Aside from a change in phyllotactic pattern, the rem34 rem35 and arf7 arf19 double mutants have an enlarged inflorescence meristem, while overexpression of REM35 reduced the meristem's size. Changes in meristem size are often associated with changes in cell cycle activity. Consistent with this, the S-phase marker Histone H4 showed a widened expression domain in the two double mutants, suggesting an increased number of cells in the S phase.

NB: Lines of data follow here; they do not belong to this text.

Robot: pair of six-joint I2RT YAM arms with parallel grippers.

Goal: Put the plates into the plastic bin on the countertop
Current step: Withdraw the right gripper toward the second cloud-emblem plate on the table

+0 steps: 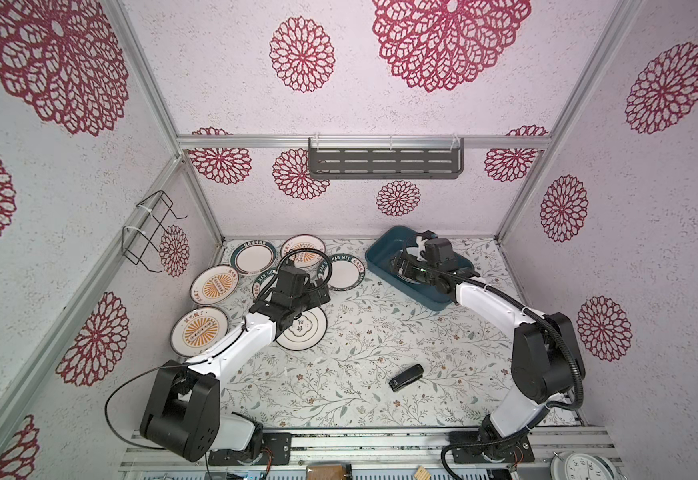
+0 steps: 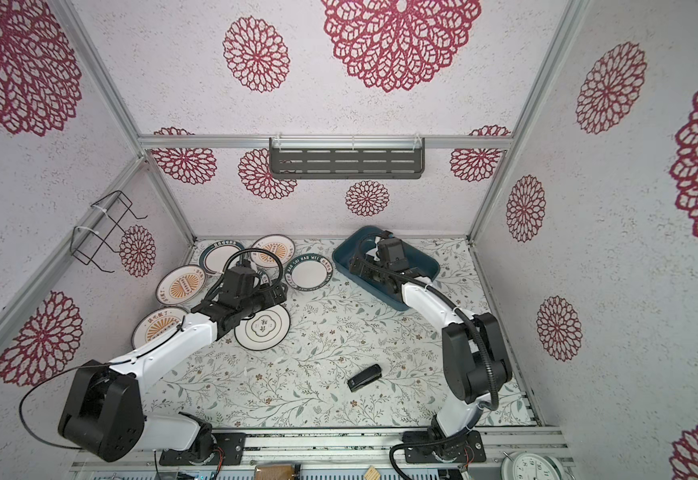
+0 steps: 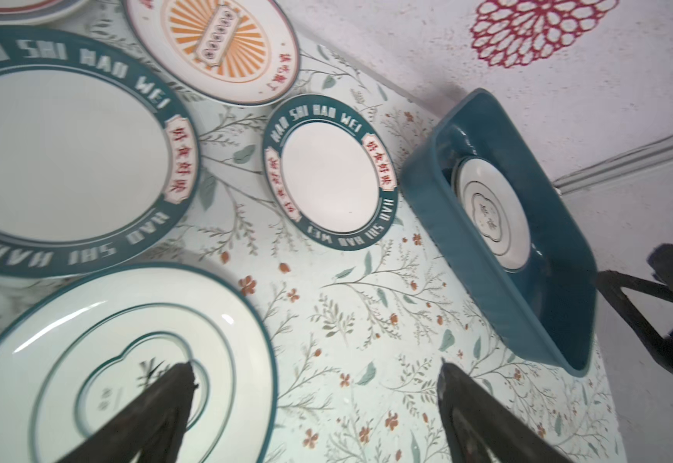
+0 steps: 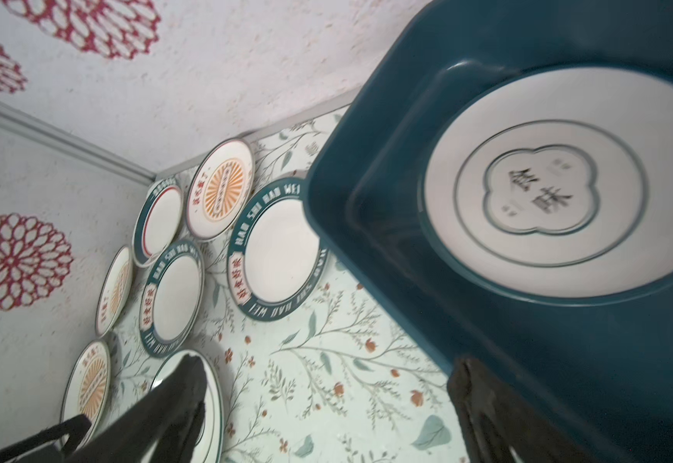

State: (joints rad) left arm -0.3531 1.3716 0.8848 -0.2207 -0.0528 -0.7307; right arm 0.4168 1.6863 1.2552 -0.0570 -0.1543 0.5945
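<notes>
A black wire rack point(image 1: 152, 232) is hung on the left wall. Below it, seven plates are spread flat and close together on the left part of the flowered desk point(image 1: 380, 332). Two sunburst plates point(image 1: 199, 331) are set nearest the left wall, one behind the other. A teal-rimmed plate point(image 1: 253, 257) and a third sunburst plate point(image 1: 303, 251) are placed along the back edge. A lettered plate point(image 3: 66, 160) is largely covered by the left arm in both top views, and a ringed plate point(image 1: 303, 332) is laid at the front of the group.

The left hand point(image 3: 314, 381) is held over that plate's edge. Its fingers are spread wide with nothing between them, one seen over the plate and the other over bare desk. A second lettered plate point(image 1: 344, 272) is laid just beside the bin.

Near the middle front, a small black object point(image 1: 406, 377) is laid alone, well apart from the plates.

The plastic bin point(image 1: 382, 249) is set at an angle on the back right of the desk. A second ringed plate point(image 4: 563, 180) is laid flat inside it, toward the back-wall end. The right hand point(image 4: 330, 368) is held over the bin's wall on the side facing the plates, fingers spread wide and nothing gripped.

A clock point(image 1: 584, 467) is seen beyond the desk's front right corner.
</notes>
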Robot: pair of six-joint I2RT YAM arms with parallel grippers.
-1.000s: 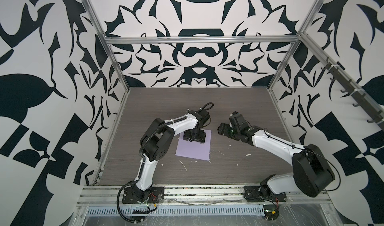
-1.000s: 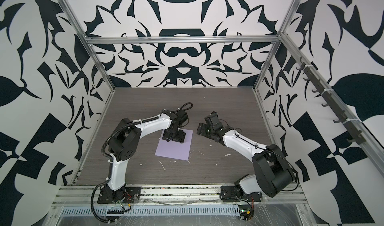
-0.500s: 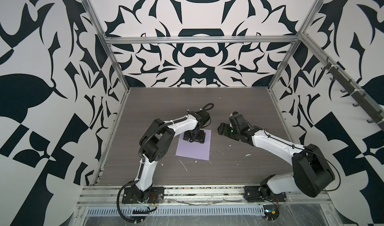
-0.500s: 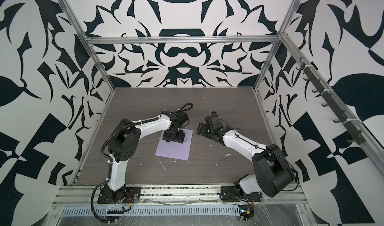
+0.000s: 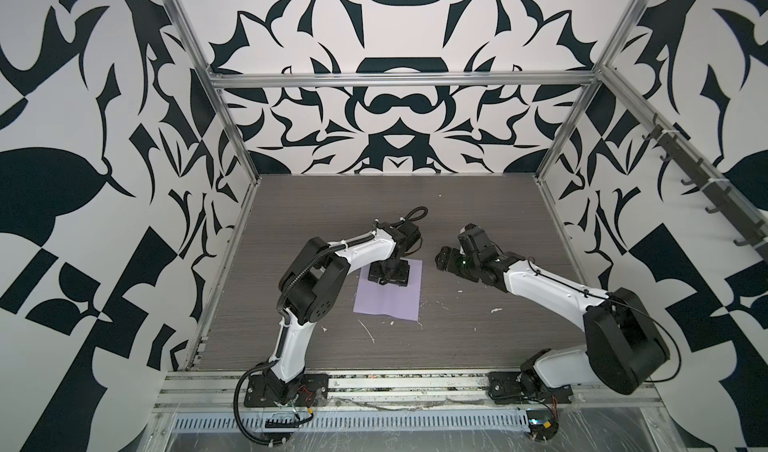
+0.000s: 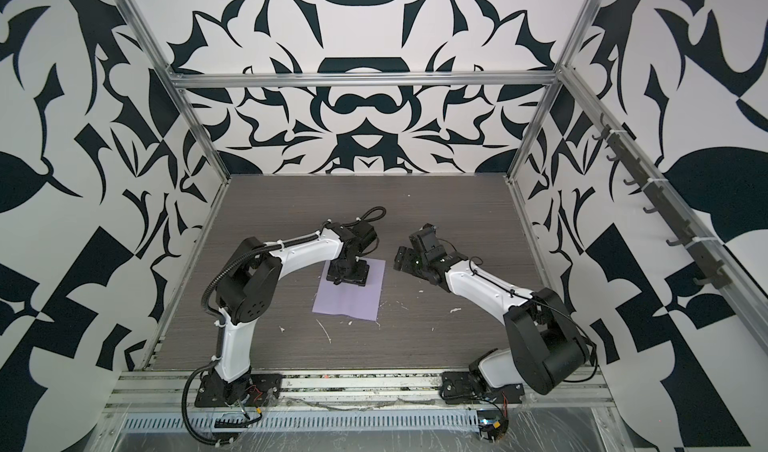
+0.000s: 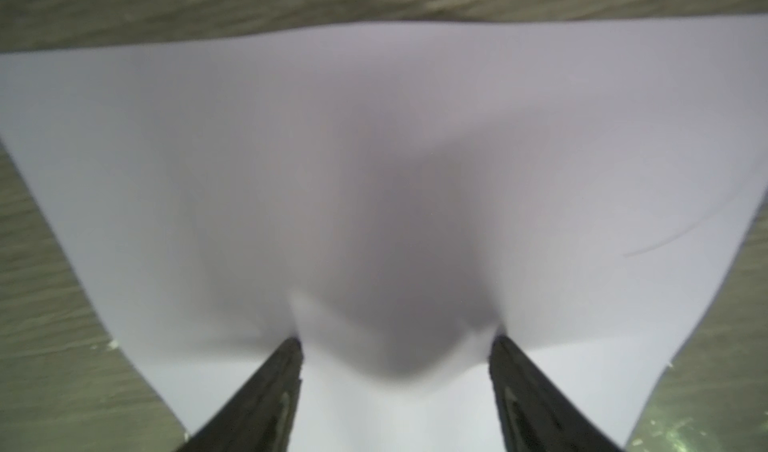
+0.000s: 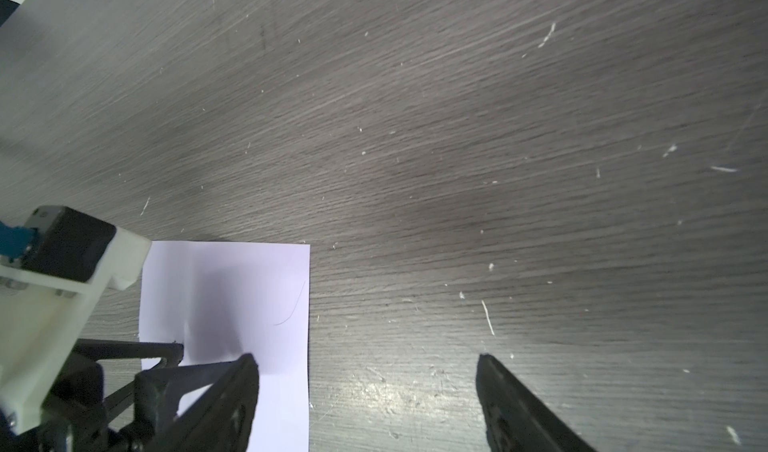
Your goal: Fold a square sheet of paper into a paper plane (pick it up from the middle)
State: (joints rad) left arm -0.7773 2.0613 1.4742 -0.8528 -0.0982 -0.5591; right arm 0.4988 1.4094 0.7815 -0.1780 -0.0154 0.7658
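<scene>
The square sheet of paper (image 5: pixel 386 302) (image 6: pixel 348 302) is lilac and lies flat on the dark wood table, with one faint crease. My left gripper (image 5: pixel 388 281) (image 6: pixel 347 281) points straight down onto its far half. In the left wrist view both fingertips (image 7: pixel 291 350) press on the sheet (image 7: pixel 374 138), and the jaws stand apart with a soft hump of paper rising between them. My right gripper (image 5: pixel 442 258) (image 8: pixel 365 358) is open and empty, hovering just right of the sheet's far right corner (image 8: pixel 249 296). No paper plane is in view.
Small white flecks (image 5: pixel 368 331) lie scattered on the table in front of and to the right of the sheet. Patterned walls and metal frame posts (image 5: pixel 239 146) close in the table on three sides. The arm bases sit on the front rail (image 5: pixel 415 381).
The left gripper's jaws have drawn closer together on the sheet, and the paper now bulges between them. Neither arm has visibly shifted; the right gripper stays as it was.
</scene>
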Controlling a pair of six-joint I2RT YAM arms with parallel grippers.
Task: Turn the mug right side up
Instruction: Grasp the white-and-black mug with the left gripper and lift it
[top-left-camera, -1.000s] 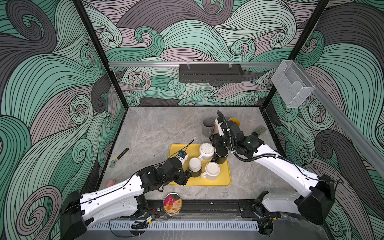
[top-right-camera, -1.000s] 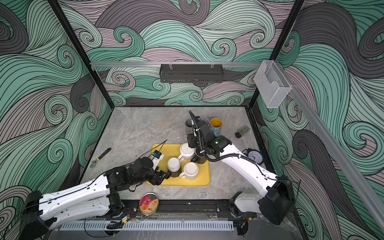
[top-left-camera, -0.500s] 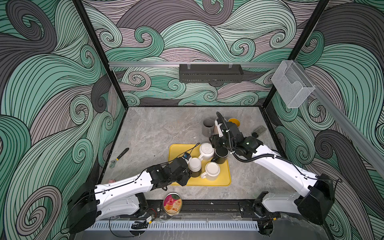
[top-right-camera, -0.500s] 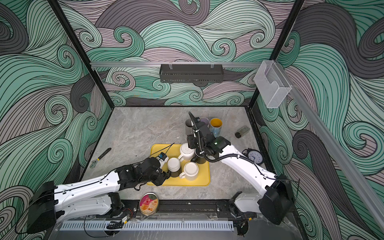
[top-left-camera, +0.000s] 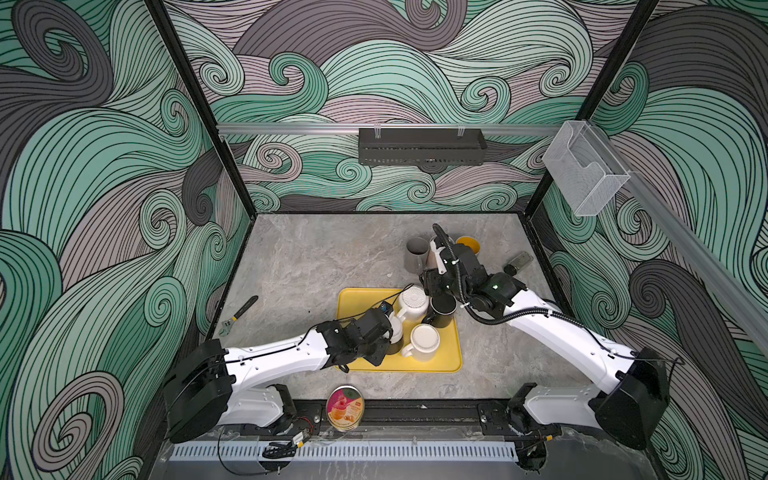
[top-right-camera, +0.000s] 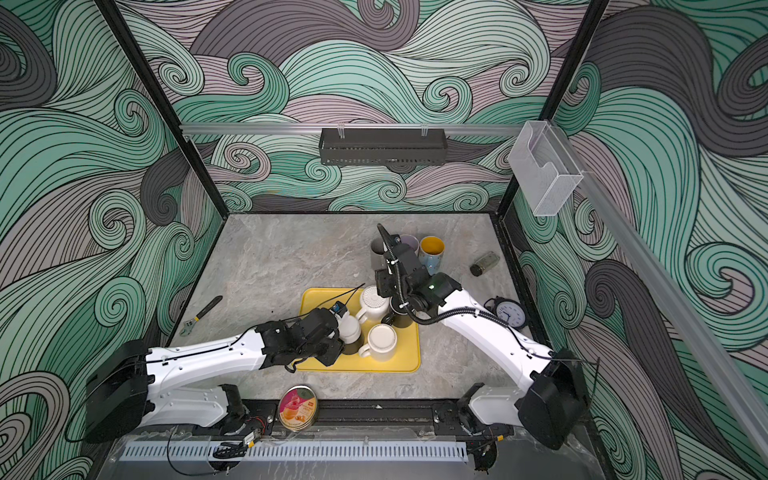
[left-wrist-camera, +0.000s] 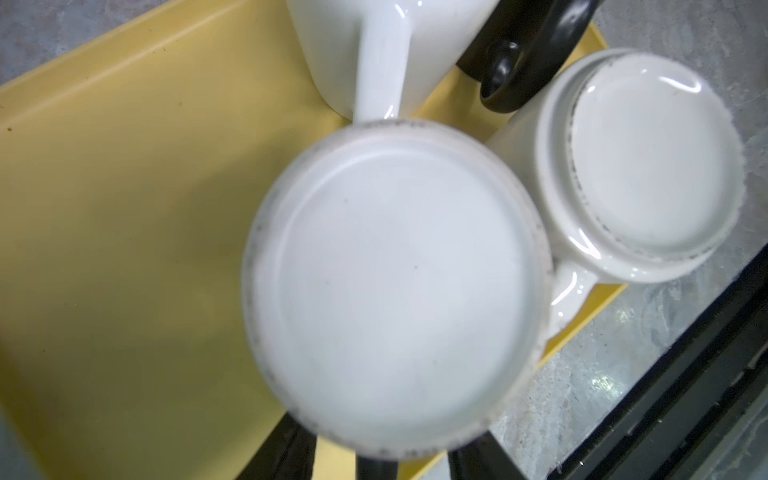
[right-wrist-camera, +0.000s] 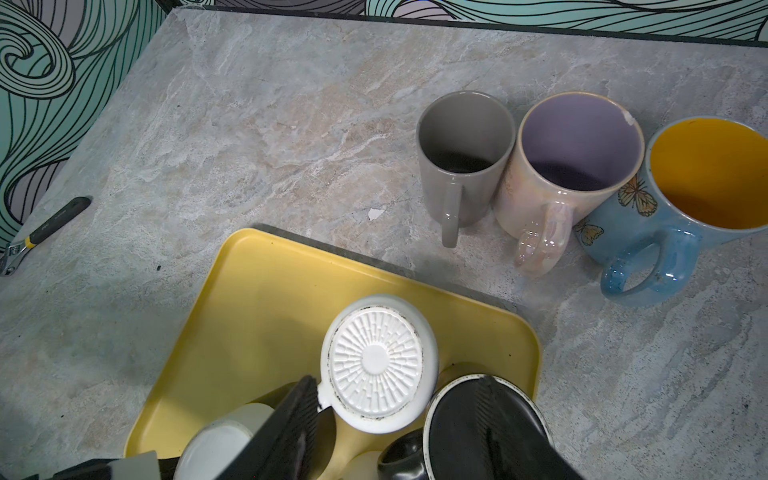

In the root, ARF7 and ARF19 directly activate the expression of the transcriptional regulators PUCHI and LATERAL BOUNDARY DOMAIN 18 (LBD18) to control lateral root emergence (Kang et al., 2013; Lee et al., 2019). Caselli et al. observed the expression of these two genes also in the inflorescence meristem. The PUCHI and LBD18 promoters harbour putative REM34 binding sites, and ChIP experiments showed that these sites are directly bound by both REM34 and REM35. The REM binding sites are located near auxin response elements bound by ARFs, further suggesting coordinated regulation of these genes by both sets of transcription factors. In agreement with this assumption, the expression patterns of PUCHI and LBD18 were affected in rem34 rem35 and arf7 arf19 mutants: LBD18 expression, which is confined to boundary regions in the wild type, was detected throughout the inflorescence meristem in the double mutants, while PUCHI expression was observed in very few flower primordia in the mutants, but in all primordia in the wild type. Loss-of-function mutants of LBD18 and PUCHI displayed altered phyllotaxis similar to that of rem34 rem35 and arf7 arf19, corroborating the hypothesis that these two genes act downstream of REM-ARF complexes in the control of inflorescence meristem architecture.

This study provides first evidence for a REM-ARF transcription factor complex that regulates inflorescence architecture. While REM34, REM35, ARF7 and ARF19 transcripts are present in the inflorescence meristem, their expression patterns only partially overlap and their function might depend on the presence or absence of their interaction partners. Gregis proposes that different REM-ARF dimers or trimers form simultaneously within distinct meristem domains and fulfil different roles to finetune boundary determination and, consequently, primordia positioning.